放課後
読んでいただき、ありがとうございました。
生徒会室では、ギルモンド生徒会長を中心とした生徒会メンバーが揃っていた。
生徒会主催ではないが音楽祭には多くの来賓があり、成績優秀者の集まりである生徒会も対応が必要である。ましてや、王族、高位貴族が役員に名を連ねているのなら、来賓者が挨拶に来ないように手配が必要だ。
部外者が学院内に入り込むのは、警備の問題が重要課題である。王太子であるギルモンドの安全が最重要だ。
生徒会で遅れたがシェルとアイリスは、ギルモンドとグイントと別れてランボルグ侯爵家の馬車に乗り込む。
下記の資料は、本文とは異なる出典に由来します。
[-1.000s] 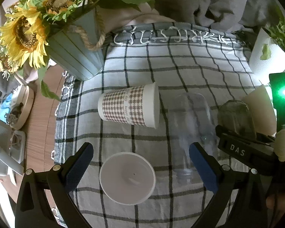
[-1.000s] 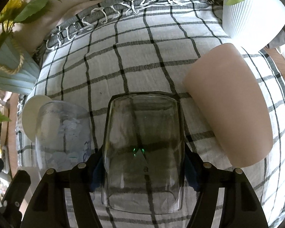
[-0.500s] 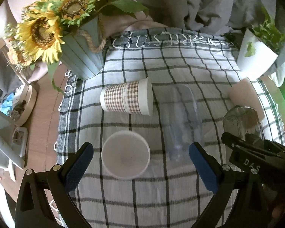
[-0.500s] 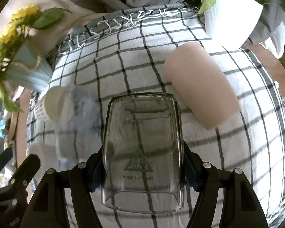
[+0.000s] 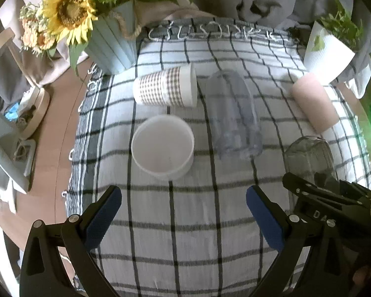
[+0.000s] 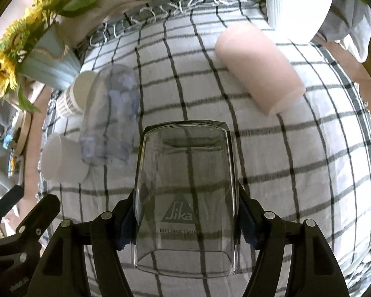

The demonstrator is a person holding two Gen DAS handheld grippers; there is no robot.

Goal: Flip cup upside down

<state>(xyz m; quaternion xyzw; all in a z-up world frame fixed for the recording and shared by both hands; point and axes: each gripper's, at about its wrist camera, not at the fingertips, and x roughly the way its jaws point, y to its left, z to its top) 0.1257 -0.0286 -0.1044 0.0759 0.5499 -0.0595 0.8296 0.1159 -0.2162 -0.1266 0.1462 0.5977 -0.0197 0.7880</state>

生徒会室に長くいたから、周りも暗くなり始めていた。
ガタタ!
先に馬車に乗り込んだシェルが、身体を屈めたので大きな音がした。
馬車の座席の暗闇に、学生が隠れていたのだ。
だが、その手にはナイフが光っている。振り降ろされるそれを避けて、シェルが身体を屈めたのとアイリスが馬車に飛び込んだのは同意だった。
アイリスだけでなく、シェルも武術を習っていたおかげで、最初の一撃を避ける事ができたのだ。
狭い馬車の中で、ナイフを振り回す学生とその腕を掴んで止めようとするアイリスの身体が接触する。
シェルが馬車から飛び降りるのと入れ替わるように、異常に気づいた護衛の騎士が駆け込む。
「お前に天誅をくだす! これ見よがしな言葉がエシェル様を苦しめる、お前など殺してやる!」
大きな声が聞こえて、ランボルグ侯爵家の馬車が揺れる。
ギルモンドとグイントは狭い馬車の中に乗り込こむこともできず、飛び降りて来たシェルを庇いながら見守るしかなかった。
ほどなくして、護衛に拘束された学生と護衛の騎士が降りて来た。他の騎士が周りをかこみ、その後ろからアイリスが降りて来る。
「ぎゃああ!」
声をあげて、駆け寄ったのはグイントだ。
騎士に手を取られて馬車から降りて来たアイリスの左腕が斬られて血が流れているのだ。
「医者だ!」
騎士からアイリスを奪い取ったグイントが叫ぶ。それどころか、アイリスを抱き上げてシェラドール公爵家の馬車に乗り込む。
「ギルモンド、アイリスを医者に連れて行く。あとは頼む」
ギルモンドにもシェルにも言葉を発する隙をあたえずに、シェラドール公爵家の馬車は走り出した。
一番驚いているのは、ケガをしているアイリスかもしれない。
「これぐらい、すぐに治る」
ナイフで斬られたが、服の上からで傷も深くない。
「あいつ、シェルを狙っていた」
「ああ、よく守ったな」
グイントもアイリスの気持ちはわかるが、アイリスの傷は痕が残るだろうと思うと、自分が守れなかった不甲斐なさに後悔が押し寄せる。
馬車を確認してから、別れればよかった。
残されたギルモンドは、犯人の学生を騎士に預け、まずシェルをランボルグ侯爵家に送って行くことにする。そして、アイリスがシェラドール公爵邸で治療を受けると告げねばならない。
また、シェルが狙われた。
犯人はエシェルの取り巻きの一人だ。エシェルの指示か、犯人が一人でしたことかは分からないが、エシェルに思考を支配されているのだろう。
「シェルはケガしていないか?怖かったな?」
「大丈夫、お兄様が庇ってくれたから」
「殿下」
周りを調査していた護衛が声をかけると、ギルモンドは王太子の顔をする。
「馭者には学生が扮していて、馬車の待機場からこの馬車寄せまで馬車を動かしたようです。ランボルグ侯爵家の馭者は、待機場の隅で遺体で見つかりました」
横で聞いていたシェルはショックを隠し切れない。
私の復讐に巻き込まれて、ランボルグ侯爵家の使用人が殺された。